Each year, millions of people in the United States experience homelessness and are in desperate need of health care services. Most do not have health insurance of any sort, and none have cash to pay for medical care. Homeless people are concentrated in the nation’s urban centers and are dispersed throughout rural America, frequently not near the health care facilities that they need. They don’t have transportation or real control over their daily lives, since they depend on the routines of shelters, soup kitchens and marginal jobs to meet their most basic survival needs.
Finding health care is tough or impossible. People who are homeless are more concerned with meeting immediate needs for shelter, food, clothing, and safety than with seeking health care. For some, the symptoms of their illnesses or bad experiences with the health care system in their past cause them to actually avoid health care.
Unacceptable costs result from poor access to health care. Because homeless people often are uninsured and lack access to low-cost preventive health care, they go without care until relatively minor problems become urgent medical emergencies. Ultimately, most homeless people do get treated, but it is treatment of the most expensive sort, delivered in hospital emergency rooms and acute care wards. Through taxpayer support of public institutions and through the cost-shifting inherent in the health insurance system, we all pay the high costs of care deferred.

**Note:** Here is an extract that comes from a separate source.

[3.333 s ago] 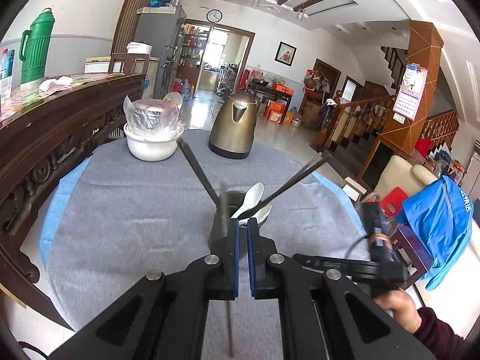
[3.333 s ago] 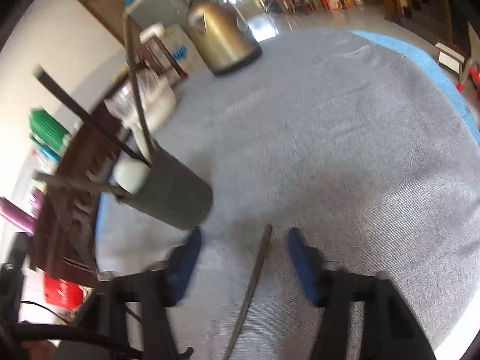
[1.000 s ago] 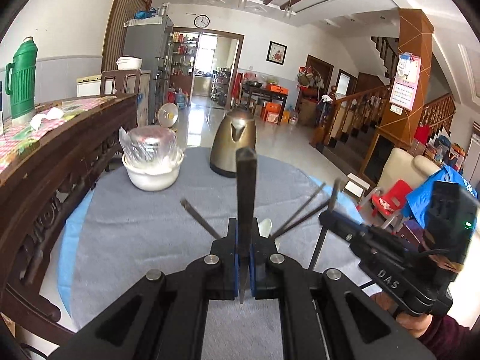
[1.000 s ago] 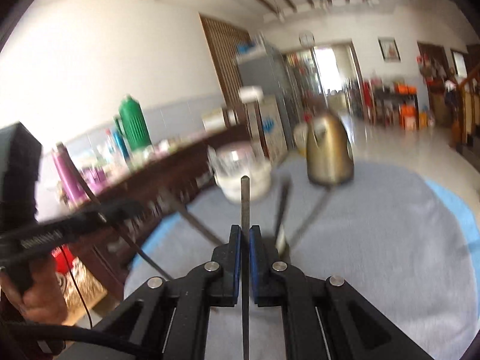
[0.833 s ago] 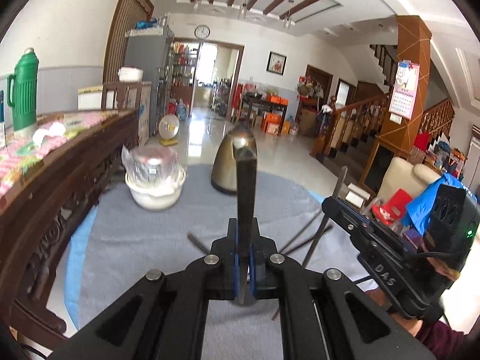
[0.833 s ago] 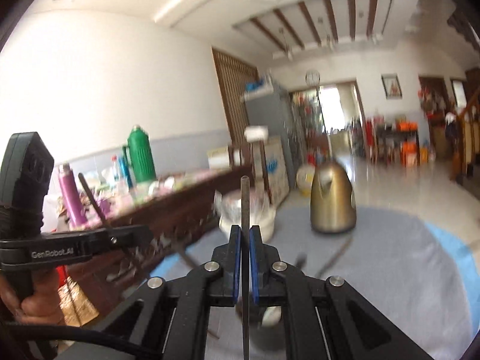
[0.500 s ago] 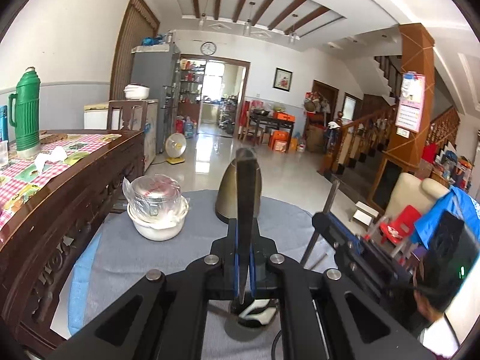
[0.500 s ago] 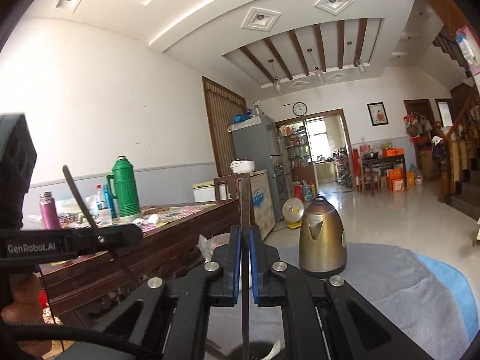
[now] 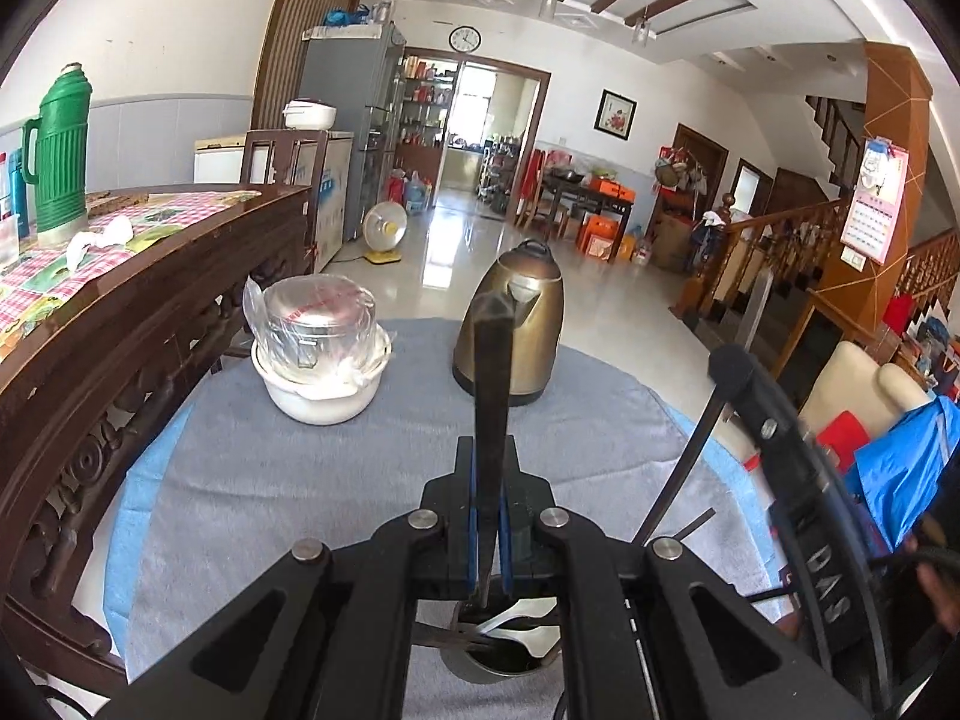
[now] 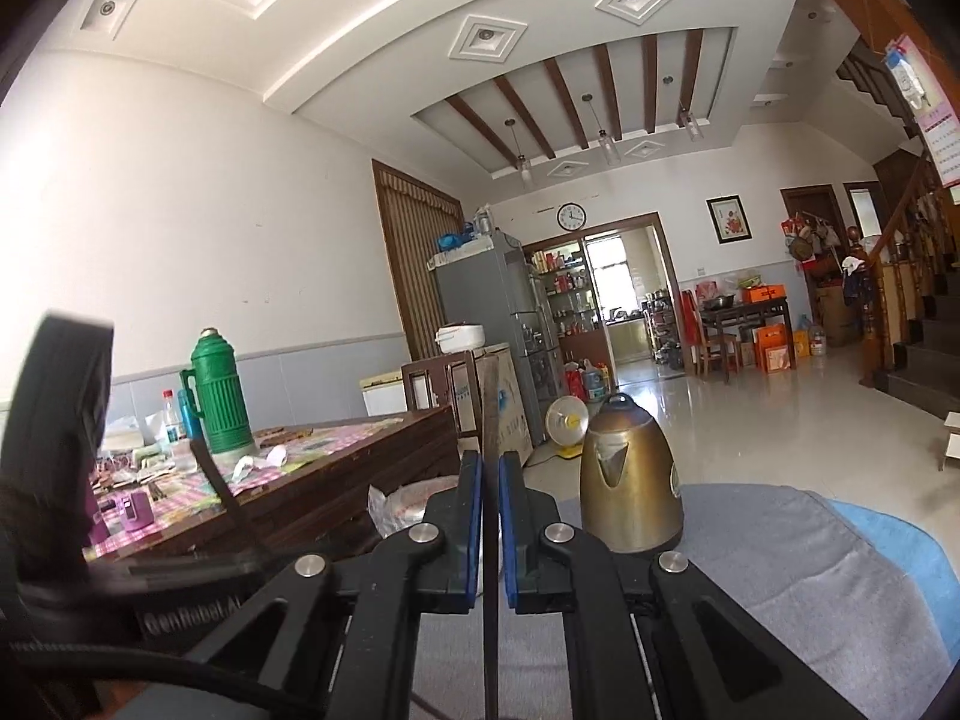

A recent study in the Archives of Surgery found that, even though emergency rooms are required to care for all comers regardless of ability to pay, the uninsured trauma patient is 89% more likely to die than the insured patient. Not because of the care they receive in the trauma unit where doctors are probably completely unaware of the patients insurance status, but because of the lack of follow up care. For the underinsured there is decreased access to rehabilitation and chronic care services.
We don’t have insurance. We are weathering illnesses such as a bout of H1N1 without seeing a doctor. We are foregoing dental care we need. I’m getting by with glasses that don’t really completely correct my vision anymore. Let’s just hope we don’t get into an accident before I can land a job with health benefits.